I do not want to stay in a house with all its windows and doors shut. I want a house with all its windows and doors open where the cultural breezes of all lands and nations blow through my house.

Mahatma Gandhi (as cited in Varma, 2010, p. v)

In his Introduction to Translation/History/Culture: A Sourcebook, Lefevere (2003, p.1) refers to Petrus Danielus Huetius’ definition of translation as “a text written in a well-known language which refers to and represents a text in a language which is not as well known”. This, according to Lefevere (2003, p. 1), is the “most productive definition of a translation”. He goes on to say, “if you produce a text that “refers to” another text, rather than producing your own, you are most likely to do so because you think the other text enjoys a prestige far greater than the prestige your own text might possibly aspire to. In other words, you invoke the authority of the text you represent. It may be a sobering thought that some of the masterpieces of world literature, such as Cervantes’ Don Quixote, profess to be translations of lost originals, i.e. that they refer to non-existent texts in order to derive some kind of legitimacy which, it is felt, would otherwise not be present to the same extent […] Translation has to do with authority and legitimacy and, ultimately, with power” (Lefevere, 2003, pp. 1-2).

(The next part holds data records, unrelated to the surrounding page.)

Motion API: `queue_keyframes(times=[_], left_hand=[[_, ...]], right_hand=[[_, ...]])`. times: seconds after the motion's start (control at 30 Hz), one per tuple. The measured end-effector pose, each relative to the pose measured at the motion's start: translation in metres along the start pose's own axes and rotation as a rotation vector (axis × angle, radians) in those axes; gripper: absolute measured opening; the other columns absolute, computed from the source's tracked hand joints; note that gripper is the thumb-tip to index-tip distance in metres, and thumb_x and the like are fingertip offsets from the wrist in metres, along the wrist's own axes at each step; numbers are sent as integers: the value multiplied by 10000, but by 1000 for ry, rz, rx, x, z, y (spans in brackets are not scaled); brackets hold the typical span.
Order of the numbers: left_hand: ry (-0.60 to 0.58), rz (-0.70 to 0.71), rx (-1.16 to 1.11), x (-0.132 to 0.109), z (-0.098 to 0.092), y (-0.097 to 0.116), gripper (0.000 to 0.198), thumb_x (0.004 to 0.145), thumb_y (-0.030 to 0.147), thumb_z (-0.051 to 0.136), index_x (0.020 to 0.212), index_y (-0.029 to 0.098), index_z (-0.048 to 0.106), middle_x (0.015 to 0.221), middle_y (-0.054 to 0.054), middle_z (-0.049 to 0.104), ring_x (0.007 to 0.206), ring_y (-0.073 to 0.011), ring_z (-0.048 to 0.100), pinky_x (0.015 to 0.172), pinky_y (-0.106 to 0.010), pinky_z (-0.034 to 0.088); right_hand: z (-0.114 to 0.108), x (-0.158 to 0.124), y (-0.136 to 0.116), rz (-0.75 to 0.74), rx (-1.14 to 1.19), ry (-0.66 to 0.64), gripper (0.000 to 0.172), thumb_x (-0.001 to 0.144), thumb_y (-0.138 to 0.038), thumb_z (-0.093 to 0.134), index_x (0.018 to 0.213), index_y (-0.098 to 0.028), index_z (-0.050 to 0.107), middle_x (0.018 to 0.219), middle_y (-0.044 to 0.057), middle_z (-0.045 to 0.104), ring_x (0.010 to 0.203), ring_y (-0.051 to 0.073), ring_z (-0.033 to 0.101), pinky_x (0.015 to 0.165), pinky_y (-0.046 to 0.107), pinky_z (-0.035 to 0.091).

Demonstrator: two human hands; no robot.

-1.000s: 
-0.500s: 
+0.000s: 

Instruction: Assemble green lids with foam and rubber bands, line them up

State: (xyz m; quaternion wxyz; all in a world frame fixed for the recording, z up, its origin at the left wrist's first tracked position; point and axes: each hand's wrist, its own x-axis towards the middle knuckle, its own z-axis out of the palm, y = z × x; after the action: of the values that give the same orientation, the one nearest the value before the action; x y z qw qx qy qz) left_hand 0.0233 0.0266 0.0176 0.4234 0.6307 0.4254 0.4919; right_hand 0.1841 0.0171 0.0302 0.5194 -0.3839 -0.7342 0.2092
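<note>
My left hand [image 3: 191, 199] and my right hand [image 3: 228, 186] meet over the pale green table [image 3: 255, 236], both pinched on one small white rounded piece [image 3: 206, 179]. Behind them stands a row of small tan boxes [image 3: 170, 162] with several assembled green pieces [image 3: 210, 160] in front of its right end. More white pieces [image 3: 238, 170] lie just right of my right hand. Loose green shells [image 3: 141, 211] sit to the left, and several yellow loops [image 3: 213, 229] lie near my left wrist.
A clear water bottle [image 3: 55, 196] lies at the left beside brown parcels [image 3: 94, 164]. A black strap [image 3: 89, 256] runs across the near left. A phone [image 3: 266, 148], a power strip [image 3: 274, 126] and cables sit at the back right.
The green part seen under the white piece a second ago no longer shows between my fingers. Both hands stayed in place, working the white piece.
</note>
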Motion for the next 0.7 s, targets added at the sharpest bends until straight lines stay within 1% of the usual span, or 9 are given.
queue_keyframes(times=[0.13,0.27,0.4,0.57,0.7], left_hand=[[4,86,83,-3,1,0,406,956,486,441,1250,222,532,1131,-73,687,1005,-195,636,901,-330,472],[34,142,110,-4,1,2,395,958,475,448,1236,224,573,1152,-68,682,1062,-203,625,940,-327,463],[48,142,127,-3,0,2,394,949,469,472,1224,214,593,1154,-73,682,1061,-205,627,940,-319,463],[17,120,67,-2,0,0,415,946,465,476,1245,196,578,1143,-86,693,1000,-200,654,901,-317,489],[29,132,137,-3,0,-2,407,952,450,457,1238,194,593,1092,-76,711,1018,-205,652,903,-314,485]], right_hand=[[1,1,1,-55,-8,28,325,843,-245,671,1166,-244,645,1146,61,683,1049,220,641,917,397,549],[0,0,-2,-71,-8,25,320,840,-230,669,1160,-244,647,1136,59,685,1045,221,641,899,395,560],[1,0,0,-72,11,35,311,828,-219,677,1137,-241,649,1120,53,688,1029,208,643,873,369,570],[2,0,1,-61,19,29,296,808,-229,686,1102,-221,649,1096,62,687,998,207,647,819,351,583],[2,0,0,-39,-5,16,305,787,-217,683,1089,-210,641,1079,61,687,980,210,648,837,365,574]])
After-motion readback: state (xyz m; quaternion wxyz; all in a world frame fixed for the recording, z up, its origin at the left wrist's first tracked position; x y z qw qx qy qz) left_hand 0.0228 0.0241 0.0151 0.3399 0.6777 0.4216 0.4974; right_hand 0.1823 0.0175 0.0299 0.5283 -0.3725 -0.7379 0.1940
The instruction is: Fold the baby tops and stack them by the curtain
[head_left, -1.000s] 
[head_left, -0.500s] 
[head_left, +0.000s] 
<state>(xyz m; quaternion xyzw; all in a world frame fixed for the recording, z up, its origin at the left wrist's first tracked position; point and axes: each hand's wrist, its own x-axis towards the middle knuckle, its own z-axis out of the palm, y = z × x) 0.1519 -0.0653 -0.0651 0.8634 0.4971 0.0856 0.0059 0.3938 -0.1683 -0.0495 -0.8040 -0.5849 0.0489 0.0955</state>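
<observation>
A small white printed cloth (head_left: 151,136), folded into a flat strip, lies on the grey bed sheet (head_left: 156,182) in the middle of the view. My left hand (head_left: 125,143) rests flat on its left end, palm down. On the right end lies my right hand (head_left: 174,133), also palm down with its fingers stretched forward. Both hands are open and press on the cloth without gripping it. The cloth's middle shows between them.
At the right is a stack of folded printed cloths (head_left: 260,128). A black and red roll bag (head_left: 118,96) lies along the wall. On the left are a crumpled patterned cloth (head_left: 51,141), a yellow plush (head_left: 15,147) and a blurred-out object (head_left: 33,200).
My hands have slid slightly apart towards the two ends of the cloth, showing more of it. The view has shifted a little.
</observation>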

Lefevere’s assertion regarding authority, legitimacy and power being invoked by translation cannot be overlooked as it points to and explains an even greater and an overtly political enterprise of the third world nations to achieve cultural authority and legitimacy. “The real aim of colonialism,” says Ngugi Wa Thiong’o (1986, p. 16) in his important work Decolonising The Mind, “was to control people’s wealth […] But its most important area of domination was the mental universe of the colonized, the control, through culture, of how people perceived themselves and their relationship to the world”.

So the colonizers, Thiong’o asserts, deliberately denigrated the native’s culture and to achieve this aim, they used their language, for according to Ashcroft, Griffiths & Tiffin (2002, p. 7) language is “the medium through which a hierarchical structure is perpetuated and the medium through which conceptions of ‘truth’, ‘order’ and ‘reality’ become established”. Language being used as a means of establishing hierarchy or as “the primary channel of cultural production” (Christou, 2006, p. 27), it is imperative that language also be used to subvert that hierarchy and assert cultural authority and power.

This explains the recent surge in the number of translations from third world nations, especially India where, according to Ashcroft, Griffiths & Tiffin (2002, p. 29), “the bulk of literature is written in indigenous Indian languages”, some of which have been canonized as classics in the native Indian literary tradition. These texts written in the indigenous languages document the native culture and its history, especially those unwritten, unheard and forgotten moments of Indian history which according to Devi (2003, p. 12), are “going away” and “vanishing”. The translator “rewrites” those texts in a well known language and relocates them from their circumscribed discursive space to the “loci of power” 1. Bassnett & Lefevere (1992, p. vii) explain the whole process in the following words:

Translation is, of course a rewriting of an original text. All rewritings, whatever their intention, reflect a certain ideology and poetics and as such manipulative literature to function in given society in a given way. Rewriting is manipulation undertaken in the service of power, and in its positive aspect can help in the evolution of literature and society.